■ Exercise brief ■
Of all the entries below, only the lines from the one with "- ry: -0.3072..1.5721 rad" up to and including the one with "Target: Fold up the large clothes" are to be duplicated exactly.

Stored data entries
((
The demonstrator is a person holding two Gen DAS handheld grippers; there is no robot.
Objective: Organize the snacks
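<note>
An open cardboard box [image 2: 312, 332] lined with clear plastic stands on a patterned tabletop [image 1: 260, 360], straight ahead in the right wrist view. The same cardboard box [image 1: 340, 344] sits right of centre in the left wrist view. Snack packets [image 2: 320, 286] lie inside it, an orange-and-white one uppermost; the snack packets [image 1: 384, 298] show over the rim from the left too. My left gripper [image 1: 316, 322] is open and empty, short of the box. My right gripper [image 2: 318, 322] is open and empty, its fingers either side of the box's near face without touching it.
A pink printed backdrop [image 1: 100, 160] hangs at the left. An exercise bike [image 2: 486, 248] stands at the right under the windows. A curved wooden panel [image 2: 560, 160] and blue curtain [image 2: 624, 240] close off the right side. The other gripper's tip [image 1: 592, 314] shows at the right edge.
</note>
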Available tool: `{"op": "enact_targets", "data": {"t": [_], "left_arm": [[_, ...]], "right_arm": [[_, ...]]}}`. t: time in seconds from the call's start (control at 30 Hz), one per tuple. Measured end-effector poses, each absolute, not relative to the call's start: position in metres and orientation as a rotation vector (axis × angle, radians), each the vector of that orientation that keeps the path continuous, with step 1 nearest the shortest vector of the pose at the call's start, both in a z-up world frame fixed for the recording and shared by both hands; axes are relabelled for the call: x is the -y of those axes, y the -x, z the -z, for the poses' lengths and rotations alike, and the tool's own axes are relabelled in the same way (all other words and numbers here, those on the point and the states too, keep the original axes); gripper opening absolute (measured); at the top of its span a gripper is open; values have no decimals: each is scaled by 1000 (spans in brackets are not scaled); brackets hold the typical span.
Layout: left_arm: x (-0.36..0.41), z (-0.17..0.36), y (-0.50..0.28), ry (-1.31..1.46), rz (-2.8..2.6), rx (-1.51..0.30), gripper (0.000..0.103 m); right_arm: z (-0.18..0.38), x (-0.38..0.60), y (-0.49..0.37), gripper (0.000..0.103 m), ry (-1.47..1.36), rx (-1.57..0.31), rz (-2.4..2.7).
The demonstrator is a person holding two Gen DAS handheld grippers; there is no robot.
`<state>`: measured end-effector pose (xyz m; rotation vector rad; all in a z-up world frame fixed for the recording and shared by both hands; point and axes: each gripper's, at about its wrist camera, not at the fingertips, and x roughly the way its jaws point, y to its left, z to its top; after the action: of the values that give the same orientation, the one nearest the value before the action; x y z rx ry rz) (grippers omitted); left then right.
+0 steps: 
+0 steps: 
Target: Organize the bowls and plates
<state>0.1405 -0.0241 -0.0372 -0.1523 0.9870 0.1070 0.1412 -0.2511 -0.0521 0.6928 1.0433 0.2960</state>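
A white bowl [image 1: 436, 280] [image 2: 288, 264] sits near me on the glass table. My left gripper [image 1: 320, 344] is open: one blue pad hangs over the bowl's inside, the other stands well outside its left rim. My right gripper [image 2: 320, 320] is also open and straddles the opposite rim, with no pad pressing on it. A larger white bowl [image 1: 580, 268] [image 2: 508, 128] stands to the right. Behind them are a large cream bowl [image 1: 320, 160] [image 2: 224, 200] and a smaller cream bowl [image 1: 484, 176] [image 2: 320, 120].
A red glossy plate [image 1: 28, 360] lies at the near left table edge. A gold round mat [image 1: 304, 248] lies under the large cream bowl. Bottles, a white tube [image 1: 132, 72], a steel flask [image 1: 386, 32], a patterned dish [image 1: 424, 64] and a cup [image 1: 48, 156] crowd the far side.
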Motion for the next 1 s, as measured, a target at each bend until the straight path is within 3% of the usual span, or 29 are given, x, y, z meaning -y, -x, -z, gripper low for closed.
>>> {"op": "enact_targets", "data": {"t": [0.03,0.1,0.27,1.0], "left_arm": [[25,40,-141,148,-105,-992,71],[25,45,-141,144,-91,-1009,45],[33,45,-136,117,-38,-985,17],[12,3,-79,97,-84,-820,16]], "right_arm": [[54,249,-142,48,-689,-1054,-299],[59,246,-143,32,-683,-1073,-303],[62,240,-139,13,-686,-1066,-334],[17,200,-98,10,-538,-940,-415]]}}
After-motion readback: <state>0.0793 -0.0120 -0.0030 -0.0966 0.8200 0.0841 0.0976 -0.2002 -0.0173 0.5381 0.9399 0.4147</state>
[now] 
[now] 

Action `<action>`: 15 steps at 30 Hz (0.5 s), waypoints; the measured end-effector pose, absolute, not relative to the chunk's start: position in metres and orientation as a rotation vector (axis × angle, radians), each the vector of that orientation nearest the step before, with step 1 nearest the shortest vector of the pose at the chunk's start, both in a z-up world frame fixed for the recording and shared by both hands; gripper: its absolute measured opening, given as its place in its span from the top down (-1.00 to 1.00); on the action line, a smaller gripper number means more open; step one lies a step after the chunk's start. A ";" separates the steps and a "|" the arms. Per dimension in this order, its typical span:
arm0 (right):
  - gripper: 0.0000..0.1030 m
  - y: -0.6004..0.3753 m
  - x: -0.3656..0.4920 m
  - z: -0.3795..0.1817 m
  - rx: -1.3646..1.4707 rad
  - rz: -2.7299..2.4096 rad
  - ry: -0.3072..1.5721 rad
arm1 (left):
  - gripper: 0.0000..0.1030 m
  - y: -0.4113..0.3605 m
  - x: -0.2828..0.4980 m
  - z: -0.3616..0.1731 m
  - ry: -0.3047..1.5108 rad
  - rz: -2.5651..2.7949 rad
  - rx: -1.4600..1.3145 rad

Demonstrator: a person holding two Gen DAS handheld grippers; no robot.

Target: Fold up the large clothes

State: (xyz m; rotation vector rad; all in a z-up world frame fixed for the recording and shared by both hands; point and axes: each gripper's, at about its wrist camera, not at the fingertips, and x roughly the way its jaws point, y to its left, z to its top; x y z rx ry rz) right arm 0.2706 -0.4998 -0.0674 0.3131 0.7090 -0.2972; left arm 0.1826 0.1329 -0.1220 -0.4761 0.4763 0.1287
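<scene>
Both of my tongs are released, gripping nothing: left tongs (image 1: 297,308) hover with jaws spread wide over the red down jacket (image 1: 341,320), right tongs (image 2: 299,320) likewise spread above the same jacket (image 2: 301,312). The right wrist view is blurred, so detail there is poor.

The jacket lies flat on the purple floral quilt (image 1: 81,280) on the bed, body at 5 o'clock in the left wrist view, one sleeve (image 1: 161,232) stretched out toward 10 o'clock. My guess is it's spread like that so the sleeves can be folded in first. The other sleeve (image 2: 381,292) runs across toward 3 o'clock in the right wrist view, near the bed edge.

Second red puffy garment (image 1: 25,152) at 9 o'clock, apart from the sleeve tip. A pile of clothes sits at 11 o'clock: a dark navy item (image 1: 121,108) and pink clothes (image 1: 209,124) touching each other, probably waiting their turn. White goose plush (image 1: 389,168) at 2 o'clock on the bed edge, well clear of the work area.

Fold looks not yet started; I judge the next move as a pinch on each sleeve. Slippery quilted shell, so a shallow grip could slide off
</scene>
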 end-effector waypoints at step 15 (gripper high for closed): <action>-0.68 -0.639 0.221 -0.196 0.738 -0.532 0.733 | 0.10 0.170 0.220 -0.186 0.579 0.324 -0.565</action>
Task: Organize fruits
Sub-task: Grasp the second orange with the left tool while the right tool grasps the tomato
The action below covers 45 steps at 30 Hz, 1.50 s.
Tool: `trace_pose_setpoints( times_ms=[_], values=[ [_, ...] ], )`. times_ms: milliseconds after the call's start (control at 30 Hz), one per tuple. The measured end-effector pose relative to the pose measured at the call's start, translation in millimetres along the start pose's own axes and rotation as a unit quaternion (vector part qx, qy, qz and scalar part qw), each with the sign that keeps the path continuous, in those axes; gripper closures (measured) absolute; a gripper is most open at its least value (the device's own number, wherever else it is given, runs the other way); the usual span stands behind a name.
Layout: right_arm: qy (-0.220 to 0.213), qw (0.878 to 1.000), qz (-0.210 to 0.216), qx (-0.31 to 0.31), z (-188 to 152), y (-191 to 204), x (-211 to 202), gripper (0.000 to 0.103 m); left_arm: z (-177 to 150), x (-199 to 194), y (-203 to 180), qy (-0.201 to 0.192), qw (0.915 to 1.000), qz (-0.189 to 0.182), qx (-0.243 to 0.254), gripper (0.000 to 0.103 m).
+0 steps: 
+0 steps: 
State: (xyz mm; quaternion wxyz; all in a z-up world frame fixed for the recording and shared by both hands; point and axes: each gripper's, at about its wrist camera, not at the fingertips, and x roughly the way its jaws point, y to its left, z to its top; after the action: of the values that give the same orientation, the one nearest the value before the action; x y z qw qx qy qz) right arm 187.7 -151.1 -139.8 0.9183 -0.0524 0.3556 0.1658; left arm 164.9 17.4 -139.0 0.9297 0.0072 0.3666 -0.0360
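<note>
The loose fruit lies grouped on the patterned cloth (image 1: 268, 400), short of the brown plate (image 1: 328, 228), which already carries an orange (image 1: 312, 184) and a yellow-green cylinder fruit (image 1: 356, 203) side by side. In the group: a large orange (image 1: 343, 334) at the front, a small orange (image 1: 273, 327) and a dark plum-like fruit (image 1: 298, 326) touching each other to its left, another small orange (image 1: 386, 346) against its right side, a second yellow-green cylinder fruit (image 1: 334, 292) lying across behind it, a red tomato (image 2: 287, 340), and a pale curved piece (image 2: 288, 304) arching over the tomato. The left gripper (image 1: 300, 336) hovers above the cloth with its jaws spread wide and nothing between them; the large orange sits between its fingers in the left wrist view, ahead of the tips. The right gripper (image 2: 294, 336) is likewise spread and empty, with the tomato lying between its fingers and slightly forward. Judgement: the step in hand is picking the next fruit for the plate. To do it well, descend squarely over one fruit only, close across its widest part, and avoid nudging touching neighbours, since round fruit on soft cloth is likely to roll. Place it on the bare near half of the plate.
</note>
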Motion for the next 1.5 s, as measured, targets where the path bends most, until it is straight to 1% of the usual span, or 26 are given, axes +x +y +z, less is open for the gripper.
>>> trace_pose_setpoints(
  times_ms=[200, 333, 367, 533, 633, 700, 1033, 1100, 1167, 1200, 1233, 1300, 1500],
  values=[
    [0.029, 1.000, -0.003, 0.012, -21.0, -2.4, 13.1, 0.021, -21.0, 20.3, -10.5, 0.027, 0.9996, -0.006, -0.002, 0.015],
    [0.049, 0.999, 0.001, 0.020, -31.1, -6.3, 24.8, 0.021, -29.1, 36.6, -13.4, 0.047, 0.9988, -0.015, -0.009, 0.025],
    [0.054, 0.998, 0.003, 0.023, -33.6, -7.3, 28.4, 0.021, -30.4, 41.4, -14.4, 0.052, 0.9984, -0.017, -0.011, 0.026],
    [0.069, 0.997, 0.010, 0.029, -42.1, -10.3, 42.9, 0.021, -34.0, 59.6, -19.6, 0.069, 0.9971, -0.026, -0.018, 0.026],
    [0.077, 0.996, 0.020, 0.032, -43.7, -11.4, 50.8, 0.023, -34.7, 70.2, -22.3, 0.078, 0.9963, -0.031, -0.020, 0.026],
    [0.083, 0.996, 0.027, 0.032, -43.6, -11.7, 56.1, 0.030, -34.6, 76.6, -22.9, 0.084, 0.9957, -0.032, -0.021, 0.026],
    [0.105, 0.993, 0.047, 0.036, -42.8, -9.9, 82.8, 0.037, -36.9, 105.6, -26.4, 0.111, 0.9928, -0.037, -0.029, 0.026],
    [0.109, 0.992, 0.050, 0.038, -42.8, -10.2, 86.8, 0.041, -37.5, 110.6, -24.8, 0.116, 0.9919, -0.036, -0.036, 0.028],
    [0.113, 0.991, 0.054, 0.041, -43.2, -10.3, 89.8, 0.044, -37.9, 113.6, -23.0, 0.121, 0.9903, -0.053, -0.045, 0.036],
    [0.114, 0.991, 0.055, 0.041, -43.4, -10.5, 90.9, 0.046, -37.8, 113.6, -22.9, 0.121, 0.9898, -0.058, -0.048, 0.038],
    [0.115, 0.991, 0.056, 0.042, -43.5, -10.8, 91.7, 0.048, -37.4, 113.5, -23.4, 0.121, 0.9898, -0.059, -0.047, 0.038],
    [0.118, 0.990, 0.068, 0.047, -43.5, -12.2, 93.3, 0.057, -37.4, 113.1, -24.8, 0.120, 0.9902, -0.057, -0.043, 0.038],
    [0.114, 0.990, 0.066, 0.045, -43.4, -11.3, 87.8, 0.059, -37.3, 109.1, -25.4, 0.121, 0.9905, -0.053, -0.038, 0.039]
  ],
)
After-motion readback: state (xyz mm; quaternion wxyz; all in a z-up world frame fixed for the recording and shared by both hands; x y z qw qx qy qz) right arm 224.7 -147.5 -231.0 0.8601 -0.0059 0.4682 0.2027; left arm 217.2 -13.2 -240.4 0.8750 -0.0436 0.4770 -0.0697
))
■ Result of the exercise ■
  - ry: -0.3072..1.5721 rad
arm1 (left):
  - gripper: 0.0000..0.1030 m
  - y: -0.4113..0.3605 m
  - x: -0.2828..0.4980 m
  - z: -0.3616..0.1731 m
  - ry: -0.3047..1.5108 rad
  - rz: -2.5651..2.7949 rad
  - rx: -1.4600..1.3145 rad

Demonstrator: a person holding two Gen DAS handheld grippers; no robot.

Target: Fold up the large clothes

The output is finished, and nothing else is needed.